:: Exercise brief ::
"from" is the word to look for; copy each line of the listing where it occurs.
-------- Available data --------
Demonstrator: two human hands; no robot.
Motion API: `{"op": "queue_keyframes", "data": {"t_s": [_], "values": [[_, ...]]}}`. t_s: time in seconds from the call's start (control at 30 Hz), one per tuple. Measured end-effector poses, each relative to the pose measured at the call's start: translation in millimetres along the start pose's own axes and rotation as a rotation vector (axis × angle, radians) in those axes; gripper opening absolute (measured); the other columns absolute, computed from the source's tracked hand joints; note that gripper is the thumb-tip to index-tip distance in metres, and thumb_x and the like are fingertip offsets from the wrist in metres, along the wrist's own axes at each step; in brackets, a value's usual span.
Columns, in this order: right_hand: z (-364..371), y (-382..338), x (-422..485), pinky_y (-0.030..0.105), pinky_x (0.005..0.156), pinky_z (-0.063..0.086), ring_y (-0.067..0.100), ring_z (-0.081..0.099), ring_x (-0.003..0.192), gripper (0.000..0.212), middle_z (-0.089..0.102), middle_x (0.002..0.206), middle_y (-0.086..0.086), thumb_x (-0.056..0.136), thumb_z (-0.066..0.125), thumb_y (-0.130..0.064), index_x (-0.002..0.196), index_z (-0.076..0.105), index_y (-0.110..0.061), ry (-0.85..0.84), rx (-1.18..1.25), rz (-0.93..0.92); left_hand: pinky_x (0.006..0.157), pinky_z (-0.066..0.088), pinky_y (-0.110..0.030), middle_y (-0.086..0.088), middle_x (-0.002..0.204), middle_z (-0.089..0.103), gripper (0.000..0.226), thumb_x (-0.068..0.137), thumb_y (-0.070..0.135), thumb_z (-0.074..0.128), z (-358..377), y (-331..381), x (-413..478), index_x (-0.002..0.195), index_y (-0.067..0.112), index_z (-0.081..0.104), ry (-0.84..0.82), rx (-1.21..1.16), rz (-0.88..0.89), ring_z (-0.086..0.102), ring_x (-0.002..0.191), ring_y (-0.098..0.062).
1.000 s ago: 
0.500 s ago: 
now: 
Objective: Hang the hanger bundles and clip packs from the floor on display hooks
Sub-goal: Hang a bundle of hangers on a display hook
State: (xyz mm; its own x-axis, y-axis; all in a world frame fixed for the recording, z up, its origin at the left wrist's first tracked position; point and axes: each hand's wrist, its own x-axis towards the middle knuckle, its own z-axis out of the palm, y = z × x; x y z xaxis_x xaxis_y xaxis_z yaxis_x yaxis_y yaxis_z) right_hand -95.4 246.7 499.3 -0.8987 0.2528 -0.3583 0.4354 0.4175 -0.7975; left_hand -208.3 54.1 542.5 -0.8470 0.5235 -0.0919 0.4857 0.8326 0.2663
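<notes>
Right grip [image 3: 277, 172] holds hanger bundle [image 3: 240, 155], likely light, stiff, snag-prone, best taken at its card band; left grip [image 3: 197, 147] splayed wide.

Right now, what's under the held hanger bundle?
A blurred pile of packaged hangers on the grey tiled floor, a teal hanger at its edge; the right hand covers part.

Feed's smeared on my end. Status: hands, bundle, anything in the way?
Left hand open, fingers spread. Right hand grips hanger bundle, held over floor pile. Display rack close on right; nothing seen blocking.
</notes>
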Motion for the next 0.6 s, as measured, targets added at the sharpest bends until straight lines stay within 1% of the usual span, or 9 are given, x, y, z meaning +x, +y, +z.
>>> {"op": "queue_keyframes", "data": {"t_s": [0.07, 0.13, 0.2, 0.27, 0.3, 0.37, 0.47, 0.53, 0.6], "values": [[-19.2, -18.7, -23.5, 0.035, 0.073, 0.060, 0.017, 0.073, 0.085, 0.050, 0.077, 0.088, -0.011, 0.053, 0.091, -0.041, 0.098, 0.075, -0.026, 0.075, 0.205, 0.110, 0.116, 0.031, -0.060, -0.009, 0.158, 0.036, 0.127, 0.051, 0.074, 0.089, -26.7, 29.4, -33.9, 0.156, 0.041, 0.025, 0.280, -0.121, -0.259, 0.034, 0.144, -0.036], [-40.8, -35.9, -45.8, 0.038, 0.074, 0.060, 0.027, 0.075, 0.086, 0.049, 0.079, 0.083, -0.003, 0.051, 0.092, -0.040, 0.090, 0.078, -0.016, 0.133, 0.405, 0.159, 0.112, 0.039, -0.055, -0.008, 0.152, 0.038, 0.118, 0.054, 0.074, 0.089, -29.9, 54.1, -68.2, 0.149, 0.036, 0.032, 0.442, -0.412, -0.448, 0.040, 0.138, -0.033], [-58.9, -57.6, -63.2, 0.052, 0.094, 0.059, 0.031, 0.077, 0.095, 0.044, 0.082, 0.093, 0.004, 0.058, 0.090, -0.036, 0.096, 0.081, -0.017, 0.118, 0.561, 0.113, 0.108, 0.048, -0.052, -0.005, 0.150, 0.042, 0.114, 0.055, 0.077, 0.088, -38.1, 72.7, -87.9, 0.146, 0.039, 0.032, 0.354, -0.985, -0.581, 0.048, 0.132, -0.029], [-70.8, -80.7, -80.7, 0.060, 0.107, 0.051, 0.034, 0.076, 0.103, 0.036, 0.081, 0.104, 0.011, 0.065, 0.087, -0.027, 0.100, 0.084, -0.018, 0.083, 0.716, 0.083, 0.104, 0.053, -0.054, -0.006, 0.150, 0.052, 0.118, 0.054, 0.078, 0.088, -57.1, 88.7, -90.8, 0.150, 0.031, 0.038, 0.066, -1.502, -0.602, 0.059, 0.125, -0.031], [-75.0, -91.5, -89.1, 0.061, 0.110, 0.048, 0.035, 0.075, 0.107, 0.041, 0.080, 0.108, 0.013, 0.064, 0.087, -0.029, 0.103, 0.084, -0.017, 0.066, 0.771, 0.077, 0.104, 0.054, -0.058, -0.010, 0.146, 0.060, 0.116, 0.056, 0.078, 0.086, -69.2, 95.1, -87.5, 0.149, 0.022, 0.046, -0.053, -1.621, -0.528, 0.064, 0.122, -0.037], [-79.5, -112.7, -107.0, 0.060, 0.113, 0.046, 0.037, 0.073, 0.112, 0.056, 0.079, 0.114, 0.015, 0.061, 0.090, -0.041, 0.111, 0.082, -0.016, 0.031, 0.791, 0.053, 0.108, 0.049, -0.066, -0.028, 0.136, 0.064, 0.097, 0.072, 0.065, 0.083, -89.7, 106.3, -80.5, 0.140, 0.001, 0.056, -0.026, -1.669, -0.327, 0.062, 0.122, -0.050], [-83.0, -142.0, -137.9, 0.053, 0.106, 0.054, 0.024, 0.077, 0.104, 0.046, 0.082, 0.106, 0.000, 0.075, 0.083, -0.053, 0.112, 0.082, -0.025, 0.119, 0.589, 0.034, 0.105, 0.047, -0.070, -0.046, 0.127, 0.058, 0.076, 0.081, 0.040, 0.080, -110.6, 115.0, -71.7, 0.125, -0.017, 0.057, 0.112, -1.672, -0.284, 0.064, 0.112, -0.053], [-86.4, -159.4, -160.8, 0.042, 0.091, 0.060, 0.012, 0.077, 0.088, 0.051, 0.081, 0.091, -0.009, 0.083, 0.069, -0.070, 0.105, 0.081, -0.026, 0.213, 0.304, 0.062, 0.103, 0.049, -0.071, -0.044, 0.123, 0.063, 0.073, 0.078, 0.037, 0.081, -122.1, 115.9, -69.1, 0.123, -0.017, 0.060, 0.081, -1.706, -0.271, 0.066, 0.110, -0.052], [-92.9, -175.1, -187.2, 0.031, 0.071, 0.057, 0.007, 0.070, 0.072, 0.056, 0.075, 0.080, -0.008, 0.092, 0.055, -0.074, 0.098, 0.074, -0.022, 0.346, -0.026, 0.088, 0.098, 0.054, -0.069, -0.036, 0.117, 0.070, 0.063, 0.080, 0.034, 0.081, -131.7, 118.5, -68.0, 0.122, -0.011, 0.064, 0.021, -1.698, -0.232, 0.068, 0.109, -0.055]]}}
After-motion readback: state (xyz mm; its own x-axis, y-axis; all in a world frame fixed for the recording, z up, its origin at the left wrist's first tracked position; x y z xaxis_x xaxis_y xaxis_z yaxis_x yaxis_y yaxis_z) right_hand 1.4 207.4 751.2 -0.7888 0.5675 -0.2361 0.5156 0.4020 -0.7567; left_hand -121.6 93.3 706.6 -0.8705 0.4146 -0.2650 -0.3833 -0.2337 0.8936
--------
:: Solution to this problem ::
Motion API: `{"op": "queue_keyframes", "data": {"t_s": [_], "values": [[_, ...]]}}`. t_s: time in seconds from the call's start (control at 30 Hz), one per tuple. Measured end-effector poses, each relative to the pose measured at the call's start: translation in millimetres along the start pose's own axes and rotation as a rotation vector (axis × angle, radians) in those axes; gripper opening absolute (measured); the other columns absolute, computed from the source's tracked hand joints; note that gripper is the thumb-tip to index-tip distance in metres, and thumb_x and the like are fingertip offsets from the wrist in metres, along the wrist's own axes at each step; in brackets, a value's usual span.
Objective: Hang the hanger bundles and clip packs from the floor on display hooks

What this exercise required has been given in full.